▼

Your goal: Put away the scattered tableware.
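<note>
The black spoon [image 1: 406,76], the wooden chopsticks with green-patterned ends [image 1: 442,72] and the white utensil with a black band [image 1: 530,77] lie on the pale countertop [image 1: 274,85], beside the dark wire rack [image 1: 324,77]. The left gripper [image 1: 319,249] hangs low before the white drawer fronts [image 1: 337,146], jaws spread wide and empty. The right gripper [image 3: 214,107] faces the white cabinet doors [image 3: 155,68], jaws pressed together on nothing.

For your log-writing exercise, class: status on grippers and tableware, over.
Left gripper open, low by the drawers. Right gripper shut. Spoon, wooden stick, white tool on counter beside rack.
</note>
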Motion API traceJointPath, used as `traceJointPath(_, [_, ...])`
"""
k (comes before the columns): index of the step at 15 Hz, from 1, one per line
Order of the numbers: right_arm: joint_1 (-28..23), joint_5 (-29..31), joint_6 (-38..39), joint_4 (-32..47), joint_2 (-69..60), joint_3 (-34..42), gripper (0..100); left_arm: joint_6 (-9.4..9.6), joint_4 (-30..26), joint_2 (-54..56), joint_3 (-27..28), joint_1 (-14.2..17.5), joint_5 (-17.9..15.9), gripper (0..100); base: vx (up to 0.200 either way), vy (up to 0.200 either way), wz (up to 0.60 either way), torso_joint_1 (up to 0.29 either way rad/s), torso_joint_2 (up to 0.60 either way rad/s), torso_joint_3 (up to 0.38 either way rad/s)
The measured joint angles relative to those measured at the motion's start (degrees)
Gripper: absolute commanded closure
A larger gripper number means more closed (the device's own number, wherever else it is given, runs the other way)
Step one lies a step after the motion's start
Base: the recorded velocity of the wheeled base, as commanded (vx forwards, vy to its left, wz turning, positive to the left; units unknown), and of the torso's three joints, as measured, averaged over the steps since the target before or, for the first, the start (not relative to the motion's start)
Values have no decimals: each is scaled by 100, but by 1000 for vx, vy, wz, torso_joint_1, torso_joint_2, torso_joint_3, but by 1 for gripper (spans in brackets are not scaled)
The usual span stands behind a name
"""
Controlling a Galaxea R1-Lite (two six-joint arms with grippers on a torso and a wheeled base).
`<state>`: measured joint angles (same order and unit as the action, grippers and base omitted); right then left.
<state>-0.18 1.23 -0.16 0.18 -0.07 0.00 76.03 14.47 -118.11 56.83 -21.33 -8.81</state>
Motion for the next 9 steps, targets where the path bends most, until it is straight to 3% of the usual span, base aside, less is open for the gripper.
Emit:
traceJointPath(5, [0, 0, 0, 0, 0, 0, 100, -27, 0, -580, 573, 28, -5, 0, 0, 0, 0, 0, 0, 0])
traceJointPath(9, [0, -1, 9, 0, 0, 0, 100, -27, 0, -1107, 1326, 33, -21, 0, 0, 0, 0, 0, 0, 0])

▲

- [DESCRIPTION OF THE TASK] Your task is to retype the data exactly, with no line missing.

- [RESPONSE BELOW]
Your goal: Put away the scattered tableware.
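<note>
The black spoon [image 1: 406,76], the wooden chopsticks with green-patterned ends [image 1: 442,72] and the white utensil with a black band [image 1: 530,77] lie on the pale countertop [image 1: 274,85], beside the dark wire rack [image 1: 324,77]. The left gripper [image 1: 319,249] hangs low before the white drawer fronts [image 1: 337,146], jaws spread wide and empty. The right gripper [image 3: 214,107] faces the white cabinet doors [image 3: 155,68], jaws pressed together on nothing.

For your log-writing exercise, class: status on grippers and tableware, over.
Left gripper open, low by the drawers. Right gripper shut. Spoon, wooden stick, white tool on counter beside rack.
</note>
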Motion API traceJointPath, used as `traceJointPath(_, [_, ...])`
"""
k (comes before the columns): index of the step at 15 Hz, from 1, one per line
Order of the numbers: right_arm: joint_1 (-28..23), joint_5 (-29..31), joint_6 (-38..39), joint_4 (-32..47), joint_2 (-69..60), joint_3 (-34..42), gripper (0..100); left_arm: joint_6 (-9.4..9.6), joint_4 (-30..26), joint_2 (-54..56), joint_3 (-27..28), joint_1 (-14.2..17.5), joint_5 (-17.9..15.9), gripper (0..100); base: vx (up to 0.200 either way), vy (up to 0.200 either way), wz (up to 0.60 either way), torso_joint_1 (up to 0.29 either way rad/s), torso_joint_2 (up to 0.60 either way rad/s), torso_joint_3 (up to 0.38 either way rad/s)
The measured joint angles relative to those measured at the motion's start (degrees)
Gripper: absolute commanded closure
A larger gripper number means more closed (the device's own number, wherever else it is given, runs the other way)
Step one lies a step after the motion's start
Base: the recorded velocity of the wheeled base, as commanded (vx forwards, vy to its left, wz turning, positive to the left; units unknown), and of the torso's three joints, as measured, averaged over the steps since the target before or, for the first, the start (not relative to the motion's start)
Values have no decimals: each is scaled by 100, but by 1000 for vx, vy, wz, torso_joint_1, torso_joint_2, torso_joint_3, but by 1 for gripper (spans in brackets are not scaled)
The usual span stands behind a name
"""
Controlling a Galaxea R1-Lite (two six-joint arms with grippers on a torso and a wheeled base).
`<state>`: measured joint angles (same order and unit as the action, grippers and base omitted); right then left.
<state>-0.18 1.23 -0.16 0.18 -0.07 0.00 76.03 14.47 -118.11 56.83 -21.33 -8.81</state>
Motion for the next 9 steps, targets where the path bends most, until it is straight to 3% of the usual span, base aside, less is open for the gripper.
Emit:
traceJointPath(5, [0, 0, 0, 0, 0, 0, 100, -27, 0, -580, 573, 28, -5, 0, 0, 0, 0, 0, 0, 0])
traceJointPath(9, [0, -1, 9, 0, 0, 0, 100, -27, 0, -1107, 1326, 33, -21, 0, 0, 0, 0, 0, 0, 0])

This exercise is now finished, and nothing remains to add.